Stiftungsallianz fordert Aufwertung für Pflegeberufe

Wie kann die Zukunft der Pflege aussehen? Um eine qualitativ hochwertige Gesundheitsversorgung für alle Menschen in Deutschland zu gewähren, gibt es Handlungsbedarf. Die Robert Bosch Stiftung, Bertelsmann Stiftung und Stiftung Münch raten zu einem entschlossenen Kurswechsel. Das gemeinsame Positionspapier „Pflege kann mehr!“ nennt zentrale Empfehlungen.

 

Robert Bosch Stiftung | Februar 2020
Pflege kann mehr_Positionspapier Header
Björn Hänssler

„Die Realität zeigt, dass das Bild „Pflege kann jeder“ gefährlich ist und nicht gegen den Fachkräftemangel hilft“, sagt Dr. Bernadette Klapper, Leiterin des Bereichs Gesundheit der Robert Bosch Stiftung. Es bedarf einer Kursänderung zu einer nachhaltigen Professionalisierung der Pflege.

Patient:innen in Krankenhäusern und Zuhause, Bewohner:innen in Pflegeheimen und ihre Angehörigen, aber auch das Pflegepersonal und seine Arbeitgebende - sie erleben, dass Pflegefachkräfte in der Versorgung fehlen. Trotz der Anstrengungen vieler Akteur:innen ist es schwierig, ein hinreichendes Mittel gegen den Fachkräfte- und Versorgungsmangel zu finden. Das Positionspapier der Stiftungsallianz aus Robert Bosch Stiftung, Bertelsmann Stiftung und Stiftung Münch setzt auf die Potenziale der Pflege, um den andauernden Pflegenotstand nachhaltig zu wenden.

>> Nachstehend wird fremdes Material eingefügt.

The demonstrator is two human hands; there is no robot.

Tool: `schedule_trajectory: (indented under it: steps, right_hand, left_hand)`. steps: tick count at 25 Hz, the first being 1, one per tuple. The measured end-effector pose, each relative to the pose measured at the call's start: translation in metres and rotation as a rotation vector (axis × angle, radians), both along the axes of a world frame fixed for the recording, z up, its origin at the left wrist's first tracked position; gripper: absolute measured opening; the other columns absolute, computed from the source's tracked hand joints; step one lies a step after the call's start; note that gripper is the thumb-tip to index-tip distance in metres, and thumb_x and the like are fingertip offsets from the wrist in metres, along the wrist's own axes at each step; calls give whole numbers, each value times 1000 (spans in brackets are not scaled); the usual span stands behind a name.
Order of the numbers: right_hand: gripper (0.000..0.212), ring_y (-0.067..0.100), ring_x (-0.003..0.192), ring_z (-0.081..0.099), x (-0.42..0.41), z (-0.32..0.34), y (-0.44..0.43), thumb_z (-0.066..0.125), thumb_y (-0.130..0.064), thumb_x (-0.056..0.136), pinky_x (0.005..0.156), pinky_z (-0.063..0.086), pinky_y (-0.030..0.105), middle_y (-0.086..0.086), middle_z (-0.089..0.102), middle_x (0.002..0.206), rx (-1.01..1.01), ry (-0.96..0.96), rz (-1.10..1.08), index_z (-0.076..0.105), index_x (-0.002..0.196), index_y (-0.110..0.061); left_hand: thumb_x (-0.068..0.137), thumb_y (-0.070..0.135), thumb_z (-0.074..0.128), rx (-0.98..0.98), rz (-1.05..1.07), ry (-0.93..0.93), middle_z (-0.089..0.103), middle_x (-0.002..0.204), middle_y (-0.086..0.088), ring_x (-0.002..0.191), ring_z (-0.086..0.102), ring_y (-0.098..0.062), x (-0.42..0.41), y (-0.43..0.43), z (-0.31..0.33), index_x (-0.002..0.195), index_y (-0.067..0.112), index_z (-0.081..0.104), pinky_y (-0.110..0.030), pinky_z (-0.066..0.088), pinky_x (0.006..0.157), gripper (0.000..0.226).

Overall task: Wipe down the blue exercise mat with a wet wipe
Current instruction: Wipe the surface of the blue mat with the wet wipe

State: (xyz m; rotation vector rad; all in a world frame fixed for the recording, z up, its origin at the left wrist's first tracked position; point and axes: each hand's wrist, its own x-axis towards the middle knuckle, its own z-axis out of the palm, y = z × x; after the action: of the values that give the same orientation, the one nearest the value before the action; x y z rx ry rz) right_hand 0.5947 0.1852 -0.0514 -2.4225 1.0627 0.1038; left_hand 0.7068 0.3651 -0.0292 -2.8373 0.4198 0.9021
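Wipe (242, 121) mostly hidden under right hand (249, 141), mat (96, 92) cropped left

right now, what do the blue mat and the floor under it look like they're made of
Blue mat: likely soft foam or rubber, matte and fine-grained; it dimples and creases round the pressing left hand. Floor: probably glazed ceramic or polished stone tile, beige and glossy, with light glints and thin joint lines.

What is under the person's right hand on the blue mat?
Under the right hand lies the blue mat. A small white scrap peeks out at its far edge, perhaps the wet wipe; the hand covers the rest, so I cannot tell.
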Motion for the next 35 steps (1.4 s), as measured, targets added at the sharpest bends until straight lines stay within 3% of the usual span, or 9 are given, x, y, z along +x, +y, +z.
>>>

Zentrale Positionen zur Zukunft der Pflege

Unter dem Titel „Pflege kann mehr“ formulieren die Stiftungen ihre Empfehlungen: Mehr Verantwortung für professionell Pflegende durch Übernahme ärztlicher Aufgaben, mehr Expertise durch Ausbau der Akademisierung und eine stärkere Selbstverwaltung. Die Stiftungsallianz warnt vor einem Absenken der Bildungsstandards und rät zu mehr Professionalisierung, um Fachkräftemangel zu begegnen und Qualität in der Versorgung langfristig sicherzustellen. Ziel müsse eine nachhaltige Aufwertung der Pflege sein, mit erheblich mehr akademisch ausgebildeten Pflegekräften und Karrieremöglichkeiten. Dazu gehört der Ausbau von Pflegestudiengängen an Hochschulen und Universitäten. Notwendig seien rund 30.000 Studienplätze und entsprechende Konzepte für den Einsatz akademischer Fachkräfte in der Pflegepraxis. 

Um die Pflege in der Fläche zu sichern, müssen wir zusätzlich für Spitzenpflege sorgen.

Internationale Beispiele zeigen, dass die Pflege mehr Aufgaben übernehmen kann, die bislang zu ärztlichen Tätigkeiten gehören. Das Resultat: Eine selbstständige Pflege, die in enger Kooperation mit ärztlichem Fachpersonal Patient:innen eigenverantwortlich versorgt. Darüber hinaus raten die Stiftungen dazu, die Rolle der Pflege zu stärken. Dort, wo es um Entscheidungen geht, die Auswirkungen auf die pflegerische Versorgung haben, muss auch die professionelle Pflege mit am Tisch sitzen.

„Die Realität zeigt, dass das Bild „Pflege kann jeder“ gefährlich ist und nicht gegen den Fachkräftemangel hilft“, sagt Dr. Bernadette Klapper, Leiterin des Bereichs Gesundheit der Robert Bosch Stiftung. „Deutschland leistet sich eine sehr gute Breitenmedizin, eine wettbewerbsfähige Spitzenmedizin und zugleich einen Dauerpflegenotstand. Um die Pflege in der Fläche zu sichern, müssen wir zusätzlich für Spitzenpflege sorgen. Nur wenn die Attraktivität des Berufsbildes steigt, werden wir langfristig genügend Personal gewinnen können“, so Klapper.